O assunto guerra e navegações fez com que alunos começassem a falar de filmes ligados a essas histórias e de personagens da mitologia (até os Cavaleiros do Zodíaco apareceram durante a aula); o aluno que desenhava na lousa foi até seu lugar e sentou, prestando atenção na aula (sem que eu pedisse). Escrevi: “As armas e os barões assinalados” e perguntei: “Parece algo?” Eles apontaram para o verso de Virgílio. Então, exclamei: ao abrir os Lusíadas com essa frase, Camões comunica-nos o diálogo entre essa obra e a Eneida e, por sua vez, também entre a Ilíada e a Odisseia. Mencionei a relação entre essa criação e o Império Português, as grandes navegações. Mostrei-lhes que há em os Lusíadas os heróis que passaram “por mares nunca de antes navegados”. Encerrei a aula da seguinte forma: e que deusa Camões escolheu para ajudar os portugueses? Justamente Vênus, deusa protetora dos navegantes, deusa do amor e também da guerra!

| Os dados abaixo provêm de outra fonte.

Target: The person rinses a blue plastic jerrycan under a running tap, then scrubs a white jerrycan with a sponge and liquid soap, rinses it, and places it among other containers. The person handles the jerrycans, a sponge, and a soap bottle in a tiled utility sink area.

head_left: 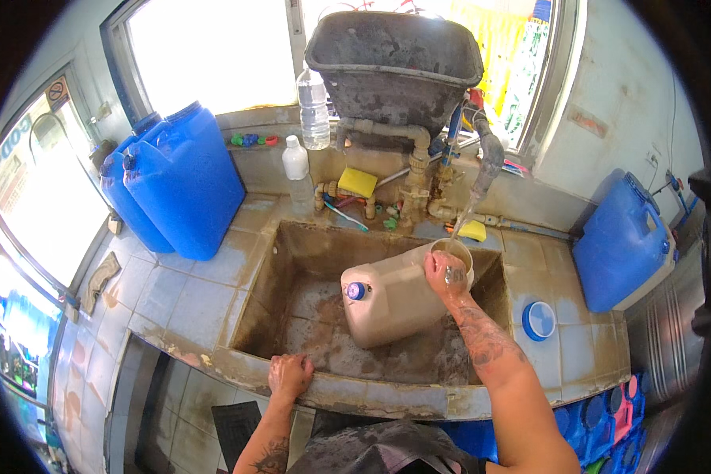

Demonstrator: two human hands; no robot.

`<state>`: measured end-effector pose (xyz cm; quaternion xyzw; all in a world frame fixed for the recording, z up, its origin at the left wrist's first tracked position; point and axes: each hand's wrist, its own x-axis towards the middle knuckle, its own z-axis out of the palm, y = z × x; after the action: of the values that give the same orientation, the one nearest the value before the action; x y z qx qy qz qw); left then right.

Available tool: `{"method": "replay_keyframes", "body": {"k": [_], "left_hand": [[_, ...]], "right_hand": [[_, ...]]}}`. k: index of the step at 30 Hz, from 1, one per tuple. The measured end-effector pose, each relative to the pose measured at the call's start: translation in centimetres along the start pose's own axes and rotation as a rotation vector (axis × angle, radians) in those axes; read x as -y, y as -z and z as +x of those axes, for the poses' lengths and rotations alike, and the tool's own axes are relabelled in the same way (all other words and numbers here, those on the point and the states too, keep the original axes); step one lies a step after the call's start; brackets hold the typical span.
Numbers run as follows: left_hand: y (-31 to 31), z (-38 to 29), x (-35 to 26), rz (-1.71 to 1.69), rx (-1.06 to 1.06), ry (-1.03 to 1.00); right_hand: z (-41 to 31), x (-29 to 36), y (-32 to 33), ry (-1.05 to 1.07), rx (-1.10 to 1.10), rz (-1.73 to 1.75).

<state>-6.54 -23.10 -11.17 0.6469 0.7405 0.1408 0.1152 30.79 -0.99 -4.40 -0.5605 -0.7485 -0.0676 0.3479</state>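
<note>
A translucent beige plastic jug [400, 290] lies tilted in the tiled sink [314, 308], its wide mouth facing up to the right. My right hand [448, 275] grips it close to the mouth; the part beneath my fingers is hidden. Water [463, 219] runs from a grey pipe spout [489, 163] into that mouth. A small blue cap [355, 290] sits on the jug's near end. My left hand [290, 373] is curled on the worn front rim [379, 388] of the sink. Right of the sink lies a round blue-and-white lid [538, 321].
Large blue jugs stand left [178, 183] and right [622, 243] on the counter. A black tub [397, 65] sits above the pipes. Behind the sink are a yellow sponge [357, 182], a toothbrush [346, 216], a white-topped bottle [296, 160] and a clear bottle [314, 109]. A rag [101, 281] lies far left.
</note>
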Motion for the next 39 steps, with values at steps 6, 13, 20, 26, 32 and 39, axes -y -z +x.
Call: {"method": "replay_keyframes", "body": {"k": [6,13,20,26,32,39], "left_hand": [[-0.2,0.1,0.2,0.006,-0.004,0.005],[0.8,0.1,-0.6,0.023,0.001,0.018],[1.6,0.3,-1.1,-0.003,0.142,0.117],[1.5,0.2,-1.0,0.015,0.13,0.132],[1.2,0.5,-0.9,0.033,0.134,0.103],[1.2,0.4,-0.8,0.048,0.098,0.077]], "right_hand": [[-1.1,-0.8,-1.5,0.053,-0.091,0.094],[0.1,0.9,1.4,0.314,-0.076,0.152],[1.1,6.3,-1.1,0.447,0.488,0.029],[1.1,6.1,-5.6,0.582,0.227,0.056],[0.7,5.4,-2.2,0.579,0.547,-0.034],[-0.4,6.4,-2.0,0.616,0.247,0.03]]}}
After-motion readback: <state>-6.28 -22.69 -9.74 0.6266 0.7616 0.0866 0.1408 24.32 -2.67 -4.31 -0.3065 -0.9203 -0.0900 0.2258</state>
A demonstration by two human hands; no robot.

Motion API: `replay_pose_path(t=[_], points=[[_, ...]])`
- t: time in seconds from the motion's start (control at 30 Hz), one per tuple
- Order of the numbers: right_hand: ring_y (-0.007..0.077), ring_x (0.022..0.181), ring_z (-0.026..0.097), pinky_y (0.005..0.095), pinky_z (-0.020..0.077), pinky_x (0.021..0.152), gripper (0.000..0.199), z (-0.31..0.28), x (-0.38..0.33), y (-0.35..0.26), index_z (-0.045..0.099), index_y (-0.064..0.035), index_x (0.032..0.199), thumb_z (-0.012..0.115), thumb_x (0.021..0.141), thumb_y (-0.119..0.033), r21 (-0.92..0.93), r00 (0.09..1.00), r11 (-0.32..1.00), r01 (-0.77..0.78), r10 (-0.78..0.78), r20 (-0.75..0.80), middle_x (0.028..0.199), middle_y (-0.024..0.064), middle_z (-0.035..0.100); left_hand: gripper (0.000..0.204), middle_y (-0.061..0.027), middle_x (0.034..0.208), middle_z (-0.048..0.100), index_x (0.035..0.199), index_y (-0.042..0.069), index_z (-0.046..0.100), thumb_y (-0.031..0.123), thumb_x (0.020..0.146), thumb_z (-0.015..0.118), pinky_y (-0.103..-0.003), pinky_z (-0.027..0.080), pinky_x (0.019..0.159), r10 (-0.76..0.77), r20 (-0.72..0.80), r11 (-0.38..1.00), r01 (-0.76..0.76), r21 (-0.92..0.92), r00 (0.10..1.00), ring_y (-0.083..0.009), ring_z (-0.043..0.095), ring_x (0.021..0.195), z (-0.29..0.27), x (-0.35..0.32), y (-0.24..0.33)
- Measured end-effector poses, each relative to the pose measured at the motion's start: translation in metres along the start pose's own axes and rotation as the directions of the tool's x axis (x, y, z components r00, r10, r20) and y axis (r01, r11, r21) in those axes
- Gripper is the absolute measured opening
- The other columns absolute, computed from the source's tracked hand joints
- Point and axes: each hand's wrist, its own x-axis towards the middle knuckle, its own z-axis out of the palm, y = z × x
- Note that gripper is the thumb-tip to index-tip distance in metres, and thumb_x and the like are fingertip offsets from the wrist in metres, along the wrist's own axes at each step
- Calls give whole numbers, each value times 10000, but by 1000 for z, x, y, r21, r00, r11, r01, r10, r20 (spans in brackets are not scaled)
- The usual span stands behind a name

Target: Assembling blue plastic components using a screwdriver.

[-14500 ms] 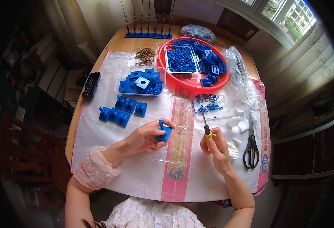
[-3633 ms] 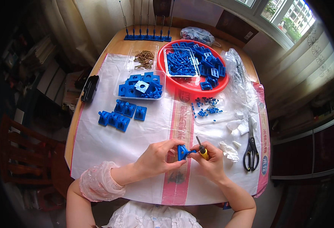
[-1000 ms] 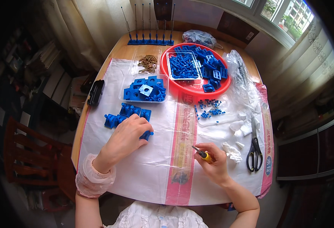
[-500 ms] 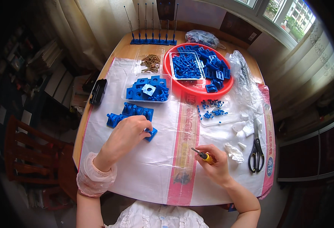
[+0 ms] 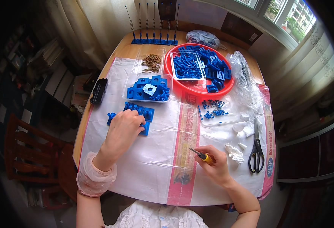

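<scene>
My left hand [image 5: 124, 128] is closed on a blue plastic piece [image 5: 145, 130], its fingertips over the piece and part of it hidden beneath them. Just beyond the fingers stand several similar blue plastic pieces [image 5: 148, 113] in a cluster; some are covered by the hand. Over the pink stripe of the sheet, my right hand [image 5: 218, 167] is wrapped round a screwdriver [image 5: 208, 158] with a yellow and black handle. Its metal tip points up and to the left, away from the blue pieces.
Beyond the left hand sits a clear tub [image 5: 128, 97] of blue square plates. Farther back are brass-coloured screws [image 5: 151, 62] and a red basin [image 5: 227, 91] of blue parts. Small blue bits [image 5: 216, 113], crumpled tissue [image 5: 234, 152] and black scissors [image 5: 256, 154] lie right.
My left hand has moved slightly away and left with the blue piece, setting it closer to the cluster. The right hand and screwdriver have hardly moved.
</scene>
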Motion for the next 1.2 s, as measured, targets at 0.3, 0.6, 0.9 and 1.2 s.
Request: replay_pose_path(t=[0.3,0.6,0.9,1.2], points=[[60,763,648,215,482,626,227,-1,1,2,668,24,1123,696,899,45,-17,1000,1000,5,-4,11,853,52,697,314,-113,961,682,1045,38,734,-22,745,806,-354,554,781,-176,-19,941,162,-297,984,-247,673,914,-48,-4,-17],[42,746,620,207,457,609,203,0,1,1,667,27,1112,685,910,37,4,998,999,-39,39,48,842,37,684,762,-144,1136,603,1315,39,558,117,649,920,-350,529,853,-459,109,873,470,-132,882,-236,620,935,-35,-36,-86],[61,734,623,228,468,618,214,-2,0,1,668,19,1110,687,898,47,7,999,1000,-13,13,30,835,53,685,603,-63,1107,490,1252,189,630,54,716,871,-301,533,868,-317,258,899,376,-226,913,-176,552,884,-20,-21,-95],[125,739,651,264,493,652,211,-2,2,0,683,13,1084,702,875,37,-32,999,999,10,-9,35,857,116,705,549,-45,1123,487,1206,170,659,67,714,879,-278,533,845,-278,320,878,375,-298,906,-151,547,851,-22,-17,-92]])
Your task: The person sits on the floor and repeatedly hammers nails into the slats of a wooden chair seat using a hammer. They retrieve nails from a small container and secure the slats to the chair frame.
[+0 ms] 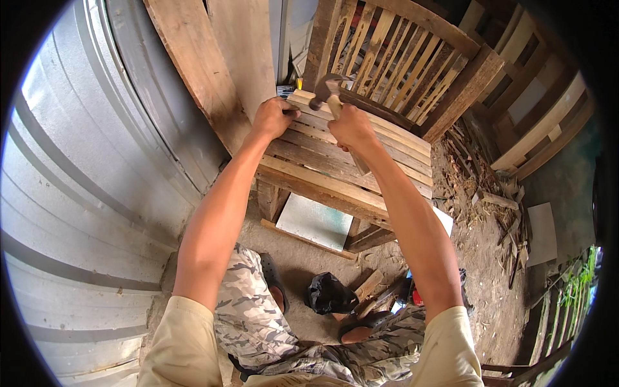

Ninguém dava um pio. Ficaram duas aulas boquiabertos, maravilhados. Eu aprendi que os grandes temas de sempre (sexo, amor, morte) continuam captando o gozo das gerações atuais de alunos. E eles, o que aprenderam? O grande aprendizado que essa turma teve, em minha avaliação, não foram os conteúdos, mas sim, que é possível ter aula. Ou, em outras palavras, que eles não são um caso perdido, em quem não vale a pena mais nenhum investimento.
Teubislete Ferreira Borges é professora de língua portuguesa da rede estadual de São Paulo.